Salt water is fun to swim in – but it also carries the electrical signals vital for life. Raphael Nogueira/Unsplash
Your tongue is a salt detector – it dissolves the solid salt crystals sprinkled on your chips to create an intense flavour sensation.
But salt is way more important than just being a food additive.
Salt water is literally the most common substance on the surface of Earth, and it’s really important – for life and for the planet.
Here are five things that will surprise you about plain old salt water.
1. Salt water carries the electrical signals that make life possible
Salt water is made when a solid salt, such as table salt (sodium chloride), is added to water and breaks apart into individual freely moving particles called ions. There are many kinds of salt water, depending on which ions are present.
These ions act just like a balloon that’s been rubbed against your hair. They carry an electrical charge, and allow salt water to conduct electricity.
Your body uses salt water to send the electrical signals that cause your heart to beat and your brain to think. To do this, the body has special molecules called ion pumps that move these ions around. Many diseases are caused when these ion pumps malfunction.
It also matters which ions carry these signals. For example, replacing sodium with its closest elemental relatives on the periodic table gives either a treatment for bipolar disease in the case of lithium, or a lethal injection ingredient in the case of potassium.
2. Salt water acts as a conveyor belt to carry heat around the planet
As made famous by the movie The Day After Tomorrow, Europe and North America are kept warm by the Gulf Stream, a massive current of warm water flowing north from the tropics.
This current is driven by changes in the saltiness of ocean water. As the polar ice caps freeze in winter, the surrounding ocean water becomes saltier. Saltier water is heavier and so it sinks to the sea floor, stirring the ocean and driving these currents.
As climate change melts the ice caps, these currents may be disrupted. This will upset the flow of heat and nutrients around the world in complex ways.
3. Salt water can be used to suck carbon dioxide out of the air
To prevent the worst effects of climate change we need to extract carbon dioxide (CO₂) from the air and store it on a huge scale. The ocean currently already does this, removing more than a quarter of all the CO₂ that humans put into the air.
CO₂ reacts with water to form ions that increase the ocean’s acidity – which is a major problem for animals that live in it.
But we could use this effect for our benefit. Deliberately exposing large volumes of air to water containing potassium ions (similar to salt water) can effectively capture CO₂ very cost-effectively. This could be done wherever power is cheap and there is somewhere to store the CO₂.

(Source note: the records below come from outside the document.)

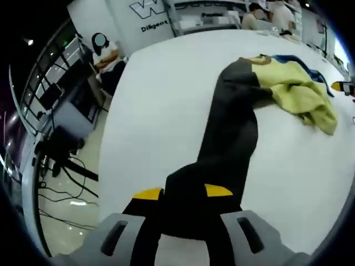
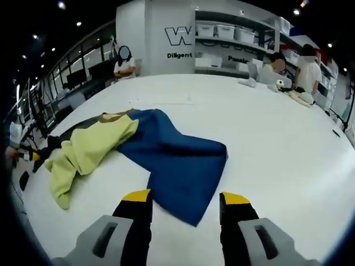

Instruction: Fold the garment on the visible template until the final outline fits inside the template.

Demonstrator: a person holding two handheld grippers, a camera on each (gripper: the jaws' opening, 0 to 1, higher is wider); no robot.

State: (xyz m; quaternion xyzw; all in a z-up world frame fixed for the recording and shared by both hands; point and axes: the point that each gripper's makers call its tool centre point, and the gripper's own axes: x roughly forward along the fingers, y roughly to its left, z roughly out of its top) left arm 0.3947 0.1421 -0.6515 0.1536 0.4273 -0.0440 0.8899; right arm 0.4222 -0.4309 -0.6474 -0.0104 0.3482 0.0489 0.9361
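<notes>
A garment in black, yellow-green and blue panels lies crumpled on the white table point(image 1: 161, 111). My left gripper point(image 1: 183, 192) is shut on the garment's black part point(image 1: 230, 127), which stretches from the jaws up to the yellow-green part point(image 1: 299, 91). My right gripper point(image 2: 186, 197) is open, with the corner of the blue part point(image 2: 177, 160) lying on the table just ahead of and between its jaws, untouched. The yellow-green part point(image 2: 86, 149) is bunched to the left of the blue. The left gripper point(image 2: 30, 155) shows at the left edge, holding the black end.
The white table point(image 2: 277, 144) is wide, with bare surface to the right of the garment. People sit and stand at its far side point(image 2: 277, 69). Beyond the table's left edge is floor with monitors and cables point(image 1: 61, 144). Shelves with bins point(image 2: 227, 33) line the back wall.
</notes>
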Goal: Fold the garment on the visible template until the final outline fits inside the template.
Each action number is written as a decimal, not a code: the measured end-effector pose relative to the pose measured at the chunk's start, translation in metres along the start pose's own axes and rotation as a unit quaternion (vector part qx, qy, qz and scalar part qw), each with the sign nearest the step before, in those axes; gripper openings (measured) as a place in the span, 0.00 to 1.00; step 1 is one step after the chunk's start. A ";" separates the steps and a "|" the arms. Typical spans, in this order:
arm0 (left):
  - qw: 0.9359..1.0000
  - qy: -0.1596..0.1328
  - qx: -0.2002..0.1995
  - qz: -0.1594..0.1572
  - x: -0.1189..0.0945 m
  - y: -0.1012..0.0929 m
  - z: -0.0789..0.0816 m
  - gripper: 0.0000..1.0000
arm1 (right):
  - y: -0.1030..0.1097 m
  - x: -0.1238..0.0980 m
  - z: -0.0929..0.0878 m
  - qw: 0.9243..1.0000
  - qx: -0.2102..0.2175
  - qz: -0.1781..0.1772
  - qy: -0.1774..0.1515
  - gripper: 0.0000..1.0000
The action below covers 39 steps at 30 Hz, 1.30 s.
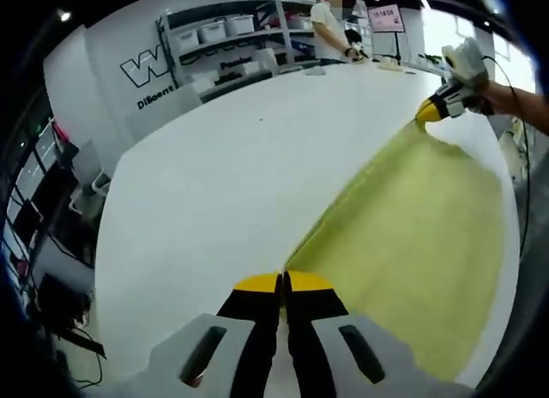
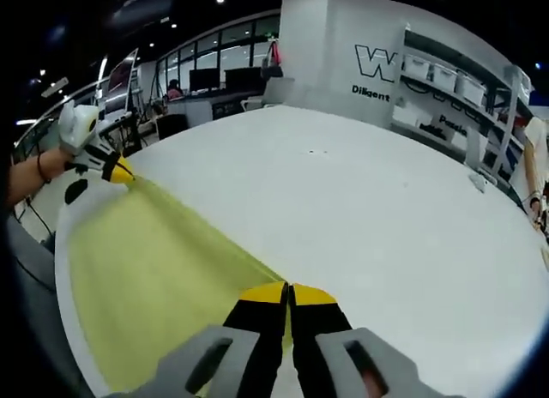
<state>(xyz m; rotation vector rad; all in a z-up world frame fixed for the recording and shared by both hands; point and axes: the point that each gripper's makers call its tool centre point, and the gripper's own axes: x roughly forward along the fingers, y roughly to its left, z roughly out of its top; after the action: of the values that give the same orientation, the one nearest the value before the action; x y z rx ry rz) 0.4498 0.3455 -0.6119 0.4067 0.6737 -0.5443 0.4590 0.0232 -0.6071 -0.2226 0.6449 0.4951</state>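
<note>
- One broad white table (image 1: 214, 175) takes up most of both views, its bare top running away toward shelving with storage bins (image 1: 219, 29) and a white wall with dark lettering (image 2: 382, 68).
- Much of the table's near side is covered by the yellow-green garment (image 1: 412, 235), lying flat on the top with one long straight edge stretched taut between the two grippers; in the right gripper view it lies on the left (image 2: 146, 269).
- At the far end of the table a person in a white top (image 1: 330, 29) stands by the shelves.
- Left gripper (image 1: 284, 282) — jaws pressed together at their yellow tips, pinching the garment's near corner low over the table; in the right gripper view it sits at the far corner (image 2: 116, 171), held by a hand with a wrist band (image 2: 41, 166).
- Right gripper (image 2: 288, 292) — jaws likewise closed on the cloth's edge; in the left gripper view (image 1: 431, 111) a hand holds it at the opposite corner, arm reaching in from the right.
</note>
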 end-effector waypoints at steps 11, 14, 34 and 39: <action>0.994 -0.076 -0.046 0.056 -0.017 0.021 0.016 0.34 | -0.010 -0.012 -0.005 0.999 0.008 -0.031 -0.005 0.22; 0.996 -0.061 -0.030 0.056 -0.026 0.018 0.009 0.29 | -0.011 -0.019 -0.008 0.999 0.017 -0.033 -0.007 0.23; 0.997 -0.038 -0.071 0.022 -0.050 -0.013 -0.033 0.27 | 0.013 -0.043 -0.037 1.000 0.012 0.009 0.017 0.28; 0.996 -0.040 -0.074 0.010 -0.054 -0.021 -0.040 0.31 | 0.022 -0.049 -0.048 0.999 0.014 0.027 0.027 0.28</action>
<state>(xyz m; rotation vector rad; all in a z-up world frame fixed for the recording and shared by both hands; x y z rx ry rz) 0.3827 0.3677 -0.6074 0.2517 0.6274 -0.4857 0.3891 0.0076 -0.6157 -0.1928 0.7125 0.5333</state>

4. Building batteries that use salt water could solve energy storage problems
Wind farms and solar panels are very effective at capturing energy – but to address climate change we need new and cheaper ways to store energy.
Lithium ion batteries, the most commonly used technology, use lithium ions dissolved in a liquid to carry electricity back and forth between the positive and negative terminals of a battery. The liquid currently used is expensive, slows the charging of the battery, and can catch fire.
Replacing this liquid with salt water is a key goal of battery research – with expected benefits in cost and safety. These types of batteries are also easier to manufacture, important for meeting increasing battery demand.
5. But we still can’t predict even the simplest properties of salt water
We’re still making exciting progress on this question today, in part by using powerful supercomputers and quantum mechanics to simulate how salt water behaves.
Unfortunately, our ability to predict the properties of salt water still has a long way to go. For example, extremely salty water can make a supersaturated solution which can be used to make hand warmers.
If this type of solution is left for long enough it will spontaneously form a solid salt, but our theoretical predictions for how long this will take are literally more than a quadrillion times too fast. The magnitude of this miscalculation tells us we’re missing something vital!
The study of simple salt water is a hard sell compared with more exciting science about black holes or curing cancer. But this doesn’t mean that it is any less important.
In fact, understanding salt water is vital for understanding our own bodies and our own planet. It may even be the key to saving them.